Больной, очевидно, напрягал последние силы. Все слабей и медленней произносил он слова, и Симон едва мог их расслышать.
— Ни один из моих внуков уже не носит нашей фамилии. А мои правнуки, тут и гадать нечего, конечно, ее забудут. Выходит, сын мой, что после себя я никого не оставлю в грядущих коленах нашего рода. От шести детей нет у меня ни одного внука, ни одного наследника, который сохранил бы нашу фамилию. Может быть, тебя удивляет, сын мой, что я говорю об этом?
Игорь молчал.
— Тебя не было дома, сын мой, когда твоя мама, да продлит господь дни твои, закрыла
Что ответил отцу молодой Долинский, Симон уже не слышал. Тот, кажется, не успел ответить. Заплаканный, подавляя икоту, Игорь выбежал из палаты, оставив за собой настежь открытую дверь.
Стенокардия более месяца держала Симона в постели. Но не прошло и месяца после того, как он выписался из больницы, как опять каждое утро после зарядки он стал проделывать путь в несколько километров к горному седлу, но уже остерегаясь бежать быстро. В эти дни наконец дописал картину «Дорога к горному седлу» и повесил ее на стене рядом с картиной «Дорога», которую в одно холодное солнечное осеннее утро проделал в одних трусах и тапках на босу ногу от общежития у Покровских ворот до института на Самотечной площади.
Конечно, всякий знает, что ничто в жизни не проходит бесследно. Но не всякий замечает это на себе. Фрейдин тоже не заметил, что болезнь состарила его, чуть ссутулила. Но в глазах Лиды он оставался все тем же красивым и статным сорокавосьмилетним Симоном, с кем она в ту пору, когда ей еще не было и тридцати, нежданно-негаданно познакомилась тут, в городе, и чуть ли не на другой день после свадьбы уехала с ним на Крайний Север, где он строил дороги.
26
Однажды в книжном магазине, где Фрейдин был завсегдатаем, в отделе канцтоваров он увидел толстую общую тетрадь нежно-голубого цвета. На твердой обложке печатными буквами золотом было вытиснено: «Дневник». Симон купил ее без всякой цели, просто за красоту. Но несколько дней спустя, случайно, а может быть, и не совсем случайно, ибо не раз подумал об этом, еще живя на Севере, он на первой странице красивым аккуратным почерком вывел день, месяц и год и без всяких предисловий и объяснений стал записывать события каждого прожитого дня. События, однако, были по большей части незначительными, однообразными, повторяющимися изо дня в день, не наполненными так богато делами, как там, откуда он переехал. В конце концов ему это надоело, и, без всякой последовательности, он принялся записывать в дневнике все, что происходило с ним и вокруг него много лет назад, еще до того, как он сошелся с Лидой.

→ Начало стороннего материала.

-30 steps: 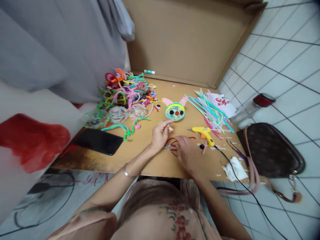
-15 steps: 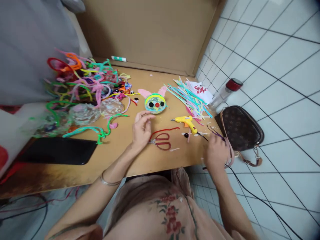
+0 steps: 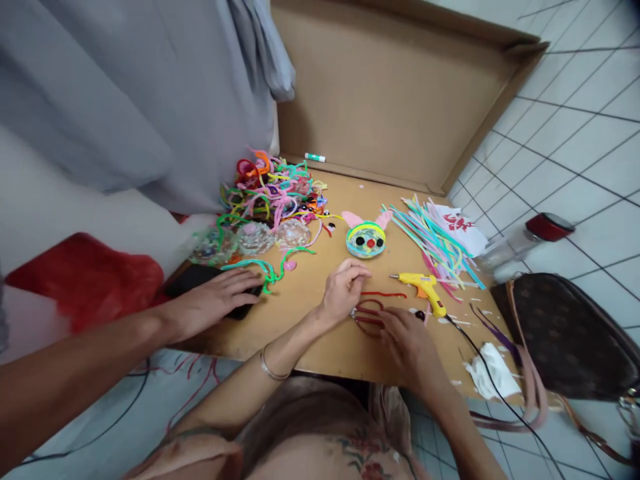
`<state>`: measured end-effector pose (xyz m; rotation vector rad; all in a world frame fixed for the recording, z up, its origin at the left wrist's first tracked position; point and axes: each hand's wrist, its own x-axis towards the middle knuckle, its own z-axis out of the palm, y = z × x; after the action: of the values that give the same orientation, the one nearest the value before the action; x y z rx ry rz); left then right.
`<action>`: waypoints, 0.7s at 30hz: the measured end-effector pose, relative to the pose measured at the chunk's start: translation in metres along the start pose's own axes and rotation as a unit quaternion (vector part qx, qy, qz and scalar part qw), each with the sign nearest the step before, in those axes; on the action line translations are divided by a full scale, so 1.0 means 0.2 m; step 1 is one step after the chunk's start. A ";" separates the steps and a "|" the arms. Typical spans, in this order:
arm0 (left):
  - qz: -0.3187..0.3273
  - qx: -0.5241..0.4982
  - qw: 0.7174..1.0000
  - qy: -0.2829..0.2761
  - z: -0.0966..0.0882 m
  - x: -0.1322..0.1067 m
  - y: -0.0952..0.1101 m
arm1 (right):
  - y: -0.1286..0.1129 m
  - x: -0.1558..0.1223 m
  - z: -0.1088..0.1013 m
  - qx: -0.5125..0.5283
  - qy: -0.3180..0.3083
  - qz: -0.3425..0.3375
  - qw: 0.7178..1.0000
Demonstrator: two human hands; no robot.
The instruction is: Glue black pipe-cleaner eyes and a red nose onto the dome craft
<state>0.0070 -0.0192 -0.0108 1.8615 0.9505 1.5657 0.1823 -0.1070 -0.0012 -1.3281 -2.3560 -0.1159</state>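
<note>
My left hand [image 3: 343, 290], with a bangle on its wrist, rests on the cardboard tabletop [image 3: 310, 320]. Its fingers are curled in a pinch at the near end of a red pipe cleaner [image 3: 387, 294]. My right hand [image 3: 407, 340] lies just right of it, fingers bent down onto the handles of the red scissors [image 3: 369, 317]. A round pipe-cleaner face with pink ears [image 3: 366, 239] sits just beyond my left hand. A yellow glue gun [image 3: 425, 287] lies to the right of both hands.
Another person's hand [image 3: 215, 300] reaches in from the left onto a black phone [image 3: 193, 280]. A tangle of coloured pipe cleaners [image 3: 273, 187] and clear plastic cups lie behind it. Straight pipe cleaners [image 3: 435, 237], a red-capped jar [image 3: 525, 237], a brown bag [image 3: 555, 327] and crumpled tissue [image 3: 493, 370] are at the right.
My right hand came back from the table's right edge to the scissors. Another person's arm has come in from the left onto the phone. The camera swung back to the left.
</note>
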 end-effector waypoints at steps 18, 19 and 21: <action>-0.024 0.002 1.000 -0.007 -0.04 0.01 0.00 | -0.14 0.13 0.06 0.041 -0.112 0.067 0.991; -0.026 0.002 1.000 -0.008 -0.05 0.01 0.01 | -0.15 0.14 0.04 0.037 -0.118 0.057 0.991; -0.028 0.004 1.000 -0.010 -0.05 0.01 0.01 | -0.15 0.16 0.01 0.039 -0.114 0.045 0.992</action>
<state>-0.0022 -0.0202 -0.0060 1.8372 0.9921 1.5100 0.1428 -0.0980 0.0146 -1.4755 -2.4513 0.1609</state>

Когда Симон некоторое время спустя перечел написанное, он выдрал из тетради листы и разорвал. Записи в дневнике напомнили ему спектакль по пьесе Юрия Олеши «Список Благодеяний», виденный им также в студенческие годы в знаменитом в то время Театре Мейерхольда.

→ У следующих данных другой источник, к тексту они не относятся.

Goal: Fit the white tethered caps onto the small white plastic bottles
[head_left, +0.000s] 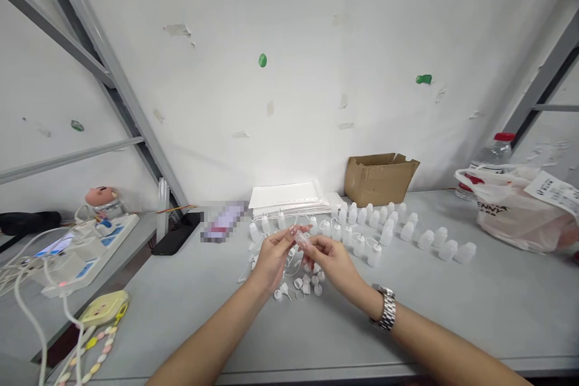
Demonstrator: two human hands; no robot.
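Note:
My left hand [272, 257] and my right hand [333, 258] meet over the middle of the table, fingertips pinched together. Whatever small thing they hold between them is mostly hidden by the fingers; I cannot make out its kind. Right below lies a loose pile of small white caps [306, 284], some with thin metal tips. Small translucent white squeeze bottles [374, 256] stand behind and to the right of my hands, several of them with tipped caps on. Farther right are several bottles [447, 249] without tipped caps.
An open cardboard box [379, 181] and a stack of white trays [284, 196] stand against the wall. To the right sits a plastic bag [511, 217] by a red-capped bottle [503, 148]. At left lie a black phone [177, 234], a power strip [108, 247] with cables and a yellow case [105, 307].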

Нет, Симон не разделил дневник надвое: на «список благодеяний» и «на список дурных дел», как это сделала молодая героиня в театральном представлении. О каком особом зле, причиненном ему, должен был он рассказывать? Он просто делал записи в обыкновенном дневнике о минувших днях. Но невольно получалось, что чуть ли не во всем, что случилось с ним, единственным невиноватым оказался только он. Там, где говорилось о нем, он всегда выглядел так, будто соткан был из одних только «добрых дел».